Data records
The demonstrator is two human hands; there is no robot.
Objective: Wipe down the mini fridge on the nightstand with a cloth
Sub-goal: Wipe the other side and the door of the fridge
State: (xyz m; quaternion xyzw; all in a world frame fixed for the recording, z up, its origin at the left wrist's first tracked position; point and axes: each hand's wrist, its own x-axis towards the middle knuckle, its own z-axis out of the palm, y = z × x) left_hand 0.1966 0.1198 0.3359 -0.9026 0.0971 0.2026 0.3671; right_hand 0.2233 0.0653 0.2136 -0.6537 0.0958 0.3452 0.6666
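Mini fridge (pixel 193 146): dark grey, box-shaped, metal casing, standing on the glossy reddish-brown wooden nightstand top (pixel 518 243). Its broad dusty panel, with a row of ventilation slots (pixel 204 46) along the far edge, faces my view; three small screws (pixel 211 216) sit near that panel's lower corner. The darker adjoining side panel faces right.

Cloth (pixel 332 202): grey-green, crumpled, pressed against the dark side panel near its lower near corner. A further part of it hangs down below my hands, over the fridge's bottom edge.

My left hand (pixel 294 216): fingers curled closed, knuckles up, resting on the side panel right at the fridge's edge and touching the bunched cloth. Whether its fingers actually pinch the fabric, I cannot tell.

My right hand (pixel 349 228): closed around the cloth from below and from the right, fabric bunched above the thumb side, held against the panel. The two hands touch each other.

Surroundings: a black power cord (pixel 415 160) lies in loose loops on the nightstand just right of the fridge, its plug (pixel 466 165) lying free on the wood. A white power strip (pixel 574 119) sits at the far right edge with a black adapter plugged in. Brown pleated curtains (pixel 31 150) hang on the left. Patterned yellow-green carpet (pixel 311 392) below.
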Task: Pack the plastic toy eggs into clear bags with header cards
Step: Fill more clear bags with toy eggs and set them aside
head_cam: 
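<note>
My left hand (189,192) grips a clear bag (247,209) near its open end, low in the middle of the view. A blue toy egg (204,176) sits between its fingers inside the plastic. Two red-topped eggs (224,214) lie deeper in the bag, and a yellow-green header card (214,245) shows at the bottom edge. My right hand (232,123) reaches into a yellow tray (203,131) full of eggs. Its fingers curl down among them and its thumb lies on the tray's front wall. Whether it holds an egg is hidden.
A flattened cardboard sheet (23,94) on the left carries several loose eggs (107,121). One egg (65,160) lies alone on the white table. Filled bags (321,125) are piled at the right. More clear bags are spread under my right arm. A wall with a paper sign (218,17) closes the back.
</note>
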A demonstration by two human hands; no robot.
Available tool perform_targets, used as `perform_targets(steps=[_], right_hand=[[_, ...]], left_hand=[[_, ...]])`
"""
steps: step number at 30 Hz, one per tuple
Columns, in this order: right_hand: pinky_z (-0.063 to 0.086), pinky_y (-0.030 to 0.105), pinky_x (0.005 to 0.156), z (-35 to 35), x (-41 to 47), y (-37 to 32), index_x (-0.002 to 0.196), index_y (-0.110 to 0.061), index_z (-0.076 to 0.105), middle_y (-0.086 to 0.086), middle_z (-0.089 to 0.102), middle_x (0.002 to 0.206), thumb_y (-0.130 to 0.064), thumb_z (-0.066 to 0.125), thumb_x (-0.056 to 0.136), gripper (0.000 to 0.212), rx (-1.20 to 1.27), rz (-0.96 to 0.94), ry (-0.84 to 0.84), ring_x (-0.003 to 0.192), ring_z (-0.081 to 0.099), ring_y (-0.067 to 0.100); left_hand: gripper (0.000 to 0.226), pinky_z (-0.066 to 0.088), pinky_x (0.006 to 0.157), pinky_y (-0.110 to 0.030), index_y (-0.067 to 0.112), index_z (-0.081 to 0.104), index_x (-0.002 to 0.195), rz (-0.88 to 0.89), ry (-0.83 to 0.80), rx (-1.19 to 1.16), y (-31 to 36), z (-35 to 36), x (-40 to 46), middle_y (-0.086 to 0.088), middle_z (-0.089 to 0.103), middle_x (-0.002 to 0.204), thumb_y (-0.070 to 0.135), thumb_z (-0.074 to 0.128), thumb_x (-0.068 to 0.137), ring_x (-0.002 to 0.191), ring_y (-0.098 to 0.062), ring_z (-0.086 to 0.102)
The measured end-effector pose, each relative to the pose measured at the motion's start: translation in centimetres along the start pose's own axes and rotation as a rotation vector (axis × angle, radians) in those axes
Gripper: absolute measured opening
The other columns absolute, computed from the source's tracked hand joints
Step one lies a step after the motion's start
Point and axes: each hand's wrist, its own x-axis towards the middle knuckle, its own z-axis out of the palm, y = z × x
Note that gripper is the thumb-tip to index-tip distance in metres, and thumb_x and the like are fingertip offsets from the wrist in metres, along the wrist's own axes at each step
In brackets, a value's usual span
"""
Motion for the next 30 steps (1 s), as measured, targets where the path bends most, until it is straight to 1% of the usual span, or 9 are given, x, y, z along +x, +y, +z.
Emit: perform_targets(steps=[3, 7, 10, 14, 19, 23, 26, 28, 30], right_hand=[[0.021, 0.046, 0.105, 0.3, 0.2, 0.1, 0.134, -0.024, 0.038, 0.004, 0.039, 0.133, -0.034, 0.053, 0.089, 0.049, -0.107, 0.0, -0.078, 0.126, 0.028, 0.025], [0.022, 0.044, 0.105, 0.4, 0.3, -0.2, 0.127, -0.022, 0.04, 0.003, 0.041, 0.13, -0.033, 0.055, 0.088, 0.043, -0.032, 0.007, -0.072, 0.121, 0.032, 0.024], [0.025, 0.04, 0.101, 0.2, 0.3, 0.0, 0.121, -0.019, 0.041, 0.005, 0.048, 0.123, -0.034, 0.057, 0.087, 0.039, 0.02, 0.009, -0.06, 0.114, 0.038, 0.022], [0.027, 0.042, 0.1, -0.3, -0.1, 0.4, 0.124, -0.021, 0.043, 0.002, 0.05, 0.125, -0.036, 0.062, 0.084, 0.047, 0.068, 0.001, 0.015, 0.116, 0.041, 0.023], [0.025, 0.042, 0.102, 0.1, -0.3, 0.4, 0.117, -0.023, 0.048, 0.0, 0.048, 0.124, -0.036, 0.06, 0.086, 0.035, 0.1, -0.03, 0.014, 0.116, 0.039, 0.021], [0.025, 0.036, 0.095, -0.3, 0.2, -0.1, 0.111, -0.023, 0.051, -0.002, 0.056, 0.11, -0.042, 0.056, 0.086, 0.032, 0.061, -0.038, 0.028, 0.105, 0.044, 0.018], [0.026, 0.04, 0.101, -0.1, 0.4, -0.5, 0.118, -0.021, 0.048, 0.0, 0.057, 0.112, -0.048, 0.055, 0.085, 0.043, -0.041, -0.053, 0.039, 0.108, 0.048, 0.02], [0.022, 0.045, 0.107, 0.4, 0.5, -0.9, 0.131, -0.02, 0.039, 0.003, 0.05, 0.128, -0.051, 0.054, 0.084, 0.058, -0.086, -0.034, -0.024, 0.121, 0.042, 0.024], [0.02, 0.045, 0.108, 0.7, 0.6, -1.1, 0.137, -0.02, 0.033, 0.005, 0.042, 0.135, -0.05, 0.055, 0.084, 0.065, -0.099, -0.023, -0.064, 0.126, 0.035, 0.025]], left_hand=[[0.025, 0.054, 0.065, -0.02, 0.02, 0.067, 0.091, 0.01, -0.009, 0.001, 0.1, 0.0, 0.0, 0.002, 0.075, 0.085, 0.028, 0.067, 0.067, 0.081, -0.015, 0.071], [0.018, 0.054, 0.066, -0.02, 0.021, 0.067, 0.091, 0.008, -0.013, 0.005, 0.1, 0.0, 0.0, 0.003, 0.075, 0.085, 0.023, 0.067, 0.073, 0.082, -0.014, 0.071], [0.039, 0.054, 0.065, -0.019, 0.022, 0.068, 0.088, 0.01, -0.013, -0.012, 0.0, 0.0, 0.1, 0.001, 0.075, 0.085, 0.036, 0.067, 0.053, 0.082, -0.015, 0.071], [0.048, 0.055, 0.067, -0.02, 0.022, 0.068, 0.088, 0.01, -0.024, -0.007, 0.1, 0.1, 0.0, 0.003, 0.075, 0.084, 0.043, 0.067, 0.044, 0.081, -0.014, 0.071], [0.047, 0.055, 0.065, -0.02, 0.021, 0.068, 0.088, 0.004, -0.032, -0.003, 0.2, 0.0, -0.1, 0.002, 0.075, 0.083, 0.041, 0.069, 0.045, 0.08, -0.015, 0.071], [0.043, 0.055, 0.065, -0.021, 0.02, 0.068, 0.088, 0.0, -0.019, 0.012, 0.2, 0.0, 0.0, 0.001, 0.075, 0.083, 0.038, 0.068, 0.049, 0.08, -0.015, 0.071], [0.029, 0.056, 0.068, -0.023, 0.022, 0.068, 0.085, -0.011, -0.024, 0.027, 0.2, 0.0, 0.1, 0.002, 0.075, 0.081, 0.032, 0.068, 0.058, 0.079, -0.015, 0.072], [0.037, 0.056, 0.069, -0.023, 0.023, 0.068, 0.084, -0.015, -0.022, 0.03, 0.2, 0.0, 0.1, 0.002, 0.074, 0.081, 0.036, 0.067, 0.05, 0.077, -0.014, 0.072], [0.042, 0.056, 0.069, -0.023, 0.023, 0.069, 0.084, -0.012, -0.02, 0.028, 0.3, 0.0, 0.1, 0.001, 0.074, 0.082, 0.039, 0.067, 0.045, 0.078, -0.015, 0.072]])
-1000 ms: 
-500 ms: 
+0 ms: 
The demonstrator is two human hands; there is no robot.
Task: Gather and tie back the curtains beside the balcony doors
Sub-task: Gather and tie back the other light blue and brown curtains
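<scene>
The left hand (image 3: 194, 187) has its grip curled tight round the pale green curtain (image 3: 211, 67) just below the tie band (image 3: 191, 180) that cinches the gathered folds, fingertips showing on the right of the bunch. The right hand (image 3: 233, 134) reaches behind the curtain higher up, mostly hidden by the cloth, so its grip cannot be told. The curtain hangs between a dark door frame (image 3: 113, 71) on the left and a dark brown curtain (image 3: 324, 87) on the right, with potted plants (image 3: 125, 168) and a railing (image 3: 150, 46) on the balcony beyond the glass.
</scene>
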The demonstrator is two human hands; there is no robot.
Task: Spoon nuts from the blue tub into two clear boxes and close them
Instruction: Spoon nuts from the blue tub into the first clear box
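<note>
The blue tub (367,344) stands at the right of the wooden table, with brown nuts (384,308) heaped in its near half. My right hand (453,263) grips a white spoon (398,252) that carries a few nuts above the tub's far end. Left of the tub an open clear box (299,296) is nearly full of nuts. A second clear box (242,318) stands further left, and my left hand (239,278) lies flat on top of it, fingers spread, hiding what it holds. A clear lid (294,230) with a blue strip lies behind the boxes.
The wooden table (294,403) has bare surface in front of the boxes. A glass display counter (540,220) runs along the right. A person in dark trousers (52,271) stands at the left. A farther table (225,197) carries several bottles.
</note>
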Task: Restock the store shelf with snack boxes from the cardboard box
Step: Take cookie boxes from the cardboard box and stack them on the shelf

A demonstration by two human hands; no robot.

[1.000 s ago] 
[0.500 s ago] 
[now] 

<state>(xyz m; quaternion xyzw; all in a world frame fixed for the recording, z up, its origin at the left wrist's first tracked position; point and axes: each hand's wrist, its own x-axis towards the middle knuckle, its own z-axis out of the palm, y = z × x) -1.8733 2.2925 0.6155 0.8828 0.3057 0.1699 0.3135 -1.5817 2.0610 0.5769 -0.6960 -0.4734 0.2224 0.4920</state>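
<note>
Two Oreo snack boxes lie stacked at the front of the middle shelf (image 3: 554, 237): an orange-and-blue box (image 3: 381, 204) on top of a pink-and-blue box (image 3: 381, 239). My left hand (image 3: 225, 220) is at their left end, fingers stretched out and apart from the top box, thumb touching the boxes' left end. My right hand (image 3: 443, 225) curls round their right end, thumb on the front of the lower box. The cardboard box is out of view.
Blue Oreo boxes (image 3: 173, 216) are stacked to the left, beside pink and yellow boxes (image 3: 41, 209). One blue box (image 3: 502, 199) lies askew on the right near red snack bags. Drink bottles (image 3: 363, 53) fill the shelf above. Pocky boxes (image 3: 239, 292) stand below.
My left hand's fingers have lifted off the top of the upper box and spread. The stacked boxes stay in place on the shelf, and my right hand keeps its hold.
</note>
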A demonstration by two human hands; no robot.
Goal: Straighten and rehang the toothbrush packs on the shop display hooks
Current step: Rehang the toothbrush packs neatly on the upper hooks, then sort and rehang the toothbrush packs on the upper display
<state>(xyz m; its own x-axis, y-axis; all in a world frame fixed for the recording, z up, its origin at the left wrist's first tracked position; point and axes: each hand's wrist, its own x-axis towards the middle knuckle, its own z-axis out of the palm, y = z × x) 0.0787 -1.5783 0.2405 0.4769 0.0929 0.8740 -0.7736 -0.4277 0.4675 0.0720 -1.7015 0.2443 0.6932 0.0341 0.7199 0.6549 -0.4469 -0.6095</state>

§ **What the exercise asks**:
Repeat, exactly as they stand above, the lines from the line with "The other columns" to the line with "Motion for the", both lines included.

§ **Response area**:
The other columns absolute, computed from the source's tracked hand joints
Step one lies a step after the motion's start
Point and axes: each hand's wrist, its own x-axis towards the middle knuckle, its own z-axis out of the palm, y = z × x
Note that gripper is the thumb-tip to index-tip distance in metres, and thumb_x and the like are fingertip offsets from the wrist in metres, along the wrist's own axes at each step
In brackets, a value's usual span
"""
Motion for the next 30 steps (1 s), as measured, targets where the path bends most, until it is straight to 1% of the usual span, or 9 are given, x, y, z along +x, +y, +z.

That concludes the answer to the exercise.